• **Assignment**
Please keep to the lines below from the one with "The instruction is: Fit" through the one with "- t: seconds", and restate them word for word, ends included.

• **Source material**
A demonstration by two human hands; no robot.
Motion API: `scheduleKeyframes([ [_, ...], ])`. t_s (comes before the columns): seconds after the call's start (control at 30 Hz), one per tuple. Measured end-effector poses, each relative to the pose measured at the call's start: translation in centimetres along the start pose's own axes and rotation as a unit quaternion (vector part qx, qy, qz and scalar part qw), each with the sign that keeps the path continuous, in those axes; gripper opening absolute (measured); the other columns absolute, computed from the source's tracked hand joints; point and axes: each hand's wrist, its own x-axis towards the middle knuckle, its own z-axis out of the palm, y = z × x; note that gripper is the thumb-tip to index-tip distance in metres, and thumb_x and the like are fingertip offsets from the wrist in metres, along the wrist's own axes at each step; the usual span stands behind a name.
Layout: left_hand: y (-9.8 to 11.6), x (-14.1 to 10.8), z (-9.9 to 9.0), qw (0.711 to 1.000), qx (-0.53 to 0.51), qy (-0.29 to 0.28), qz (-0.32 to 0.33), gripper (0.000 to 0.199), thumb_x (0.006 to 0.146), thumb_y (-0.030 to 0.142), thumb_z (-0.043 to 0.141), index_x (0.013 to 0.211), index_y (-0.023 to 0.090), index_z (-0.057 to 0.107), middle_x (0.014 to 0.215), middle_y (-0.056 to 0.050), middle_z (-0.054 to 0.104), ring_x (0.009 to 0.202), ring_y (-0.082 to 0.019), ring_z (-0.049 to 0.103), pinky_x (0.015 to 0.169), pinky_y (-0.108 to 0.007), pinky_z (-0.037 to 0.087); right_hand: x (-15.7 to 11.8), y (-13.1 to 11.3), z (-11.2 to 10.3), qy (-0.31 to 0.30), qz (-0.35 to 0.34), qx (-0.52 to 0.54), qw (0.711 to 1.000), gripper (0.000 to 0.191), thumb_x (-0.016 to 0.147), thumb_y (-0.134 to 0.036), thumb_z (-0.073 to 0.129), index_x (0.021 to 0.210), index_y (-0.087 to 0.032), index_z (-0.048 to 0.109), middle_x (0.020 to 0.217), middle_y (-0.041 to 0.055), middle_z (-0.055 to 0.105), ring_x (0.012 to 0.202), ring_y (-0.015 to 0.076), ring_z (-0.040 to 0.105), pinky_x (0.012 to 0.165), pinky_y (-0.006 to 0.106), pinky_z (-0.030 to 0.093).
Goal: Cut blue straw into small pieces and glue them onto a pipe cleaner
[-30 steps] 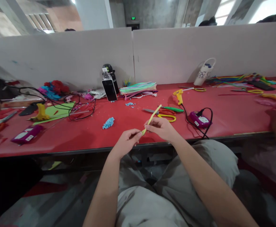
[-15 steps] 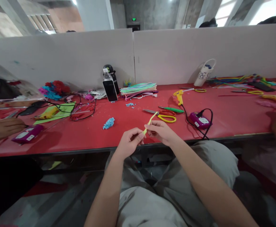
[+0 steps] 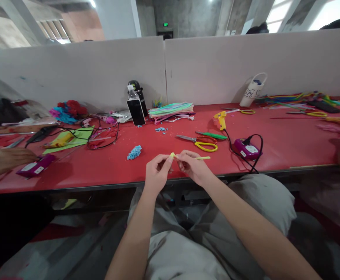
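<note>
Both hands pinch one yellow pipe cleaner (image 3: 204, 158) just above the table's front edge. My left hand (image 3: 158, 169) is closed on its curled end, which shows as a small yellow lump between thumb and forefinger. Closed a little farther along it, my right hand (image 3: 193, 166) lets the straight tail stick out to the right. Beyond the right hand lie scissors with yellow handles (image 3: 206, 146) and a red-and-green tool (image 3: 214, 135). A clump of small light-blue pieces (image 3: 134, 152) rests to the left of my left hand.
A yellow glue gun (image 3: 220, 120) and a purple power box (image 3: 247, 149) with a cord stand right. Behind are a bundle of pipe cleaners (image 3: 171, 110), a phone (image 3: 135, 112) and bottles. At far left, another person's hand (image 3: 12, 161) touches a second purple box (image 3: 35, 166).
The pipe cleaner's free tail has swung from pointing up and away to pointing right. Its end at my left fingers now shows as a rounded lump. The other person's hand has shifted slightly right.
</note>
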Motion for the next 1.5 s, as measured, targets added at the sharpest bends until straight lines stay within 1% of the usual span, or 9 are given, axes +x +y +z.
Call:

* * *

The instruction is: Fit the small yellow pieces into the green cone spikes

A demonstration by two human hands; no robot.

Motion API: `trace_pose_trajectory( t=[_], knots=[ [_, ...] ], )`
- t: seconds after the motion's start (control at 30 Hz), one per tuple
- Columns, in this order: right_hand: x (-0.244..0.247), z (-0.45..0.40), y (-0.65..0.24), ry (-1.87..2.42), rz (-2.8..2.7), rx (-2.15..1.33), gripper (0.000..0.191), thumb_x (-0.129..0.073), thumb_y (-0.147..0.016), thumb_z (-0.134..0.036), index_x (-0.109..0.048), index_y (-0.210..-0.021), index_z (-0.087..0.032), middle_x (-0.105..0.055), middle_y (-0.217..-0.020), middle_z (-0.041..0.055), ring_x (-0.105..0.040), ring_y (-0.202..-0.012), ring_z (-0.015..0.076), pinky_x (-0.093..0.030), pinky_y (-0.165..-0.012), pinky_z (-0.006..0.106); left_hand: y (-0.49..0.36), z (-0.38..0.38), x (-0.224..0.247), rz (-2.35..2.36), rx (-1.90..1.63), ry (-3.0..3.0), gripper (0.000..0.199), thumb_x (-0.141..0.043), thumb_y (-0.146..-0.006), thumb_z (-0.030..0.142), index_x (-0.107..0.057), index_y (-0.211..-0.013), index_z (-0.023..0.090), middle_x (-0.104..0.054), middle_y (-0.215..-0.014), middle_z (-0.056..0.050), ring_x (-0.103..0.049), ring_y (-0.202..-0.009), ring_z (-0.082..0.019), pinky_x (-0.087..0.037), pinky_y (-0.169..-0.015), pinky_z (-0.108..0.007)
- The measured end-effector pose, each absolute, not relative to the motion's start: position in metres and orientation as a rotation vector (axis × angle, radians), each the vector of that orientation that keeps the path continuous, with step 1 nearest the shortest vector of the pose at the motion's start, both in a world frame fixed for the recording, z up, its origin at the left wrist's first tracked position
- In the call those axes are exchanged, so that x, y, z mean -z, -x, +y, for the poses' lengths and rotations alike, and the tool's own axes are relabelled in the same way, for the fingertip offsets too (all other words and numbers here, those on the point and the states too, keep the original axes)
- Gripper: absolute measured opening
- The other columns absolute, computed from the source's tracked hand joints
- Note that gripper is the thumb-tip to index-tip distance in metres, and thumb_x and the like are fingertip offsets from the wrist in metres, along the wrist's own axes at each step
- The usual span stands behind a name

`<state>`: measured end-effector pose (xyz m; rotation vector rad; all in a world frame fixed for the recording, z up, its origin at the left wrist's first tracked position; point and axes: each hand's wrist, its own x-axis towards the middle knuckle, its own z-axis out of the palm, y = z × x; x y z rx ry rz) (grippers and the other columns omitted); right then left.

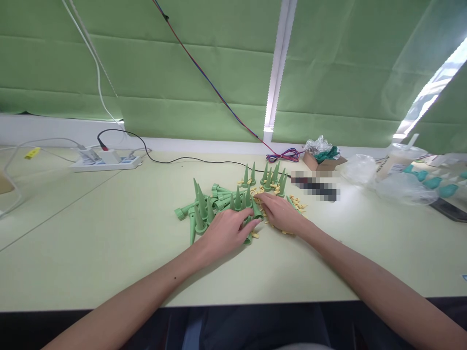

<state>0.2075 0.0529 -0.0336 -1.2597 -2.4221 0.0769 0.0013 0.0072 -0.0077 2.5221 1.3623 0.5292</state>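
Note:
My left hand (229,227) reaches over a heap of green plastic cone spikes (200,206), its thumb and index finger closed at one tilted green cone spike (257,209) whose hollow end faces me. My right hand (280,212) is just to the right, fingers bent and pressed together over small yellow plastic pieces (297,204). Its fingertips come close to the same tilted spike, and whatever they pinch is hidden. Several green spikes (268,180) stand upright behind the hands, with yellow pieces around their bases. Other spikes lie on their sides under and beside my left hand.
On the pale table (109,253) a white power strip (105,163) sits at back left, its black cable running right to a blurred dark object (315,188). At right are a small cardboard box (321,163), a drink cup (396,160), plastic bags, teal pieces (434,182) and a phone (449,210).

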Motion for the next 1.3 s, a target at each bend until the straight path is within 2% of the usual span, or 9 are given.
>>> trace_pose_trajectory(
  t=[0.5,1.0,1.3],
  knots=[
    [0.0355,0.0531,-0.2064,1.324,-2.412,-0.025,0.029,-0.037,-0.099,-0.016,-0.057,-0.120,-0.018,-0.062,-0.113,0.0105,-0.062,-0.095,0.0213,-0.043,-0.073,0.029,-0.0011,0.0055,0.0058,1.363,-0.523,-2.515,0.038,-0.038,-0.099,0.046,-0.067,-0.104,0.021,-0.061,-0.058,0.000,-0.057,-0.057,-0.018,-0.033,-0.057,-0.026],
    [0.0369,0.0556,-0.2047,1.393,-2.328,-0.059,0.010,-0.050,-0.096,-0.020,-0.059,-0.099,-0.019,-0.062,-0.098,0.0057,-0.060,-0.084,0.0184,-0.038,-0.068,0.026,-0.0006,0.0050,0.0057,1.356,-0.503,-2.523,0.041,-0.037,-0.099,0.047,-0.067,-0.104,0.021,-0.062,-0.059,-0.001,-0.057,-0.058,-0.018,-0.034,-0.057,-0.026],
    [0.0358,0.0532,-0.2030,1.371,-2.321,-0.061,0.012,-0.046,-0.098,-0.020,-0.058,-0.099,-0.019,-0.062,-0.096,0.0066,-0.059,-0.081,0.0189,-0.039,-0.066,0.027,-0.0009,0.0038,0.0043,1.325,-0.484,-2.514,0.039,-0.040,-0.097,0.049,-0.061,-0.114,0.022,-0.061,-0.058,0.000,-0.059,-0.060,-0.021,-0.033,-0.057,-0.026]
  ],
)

• **Completed task**
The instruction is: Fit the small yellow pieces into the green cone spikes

A demonstration by two human hands; no robot.

Motion API: `trace_pose_trajectory( t=[_], knots=[ [_, ...] ], )`
- t: seconds after the motion's start (control at 30 Hz), one per tuple

No additional output will be given.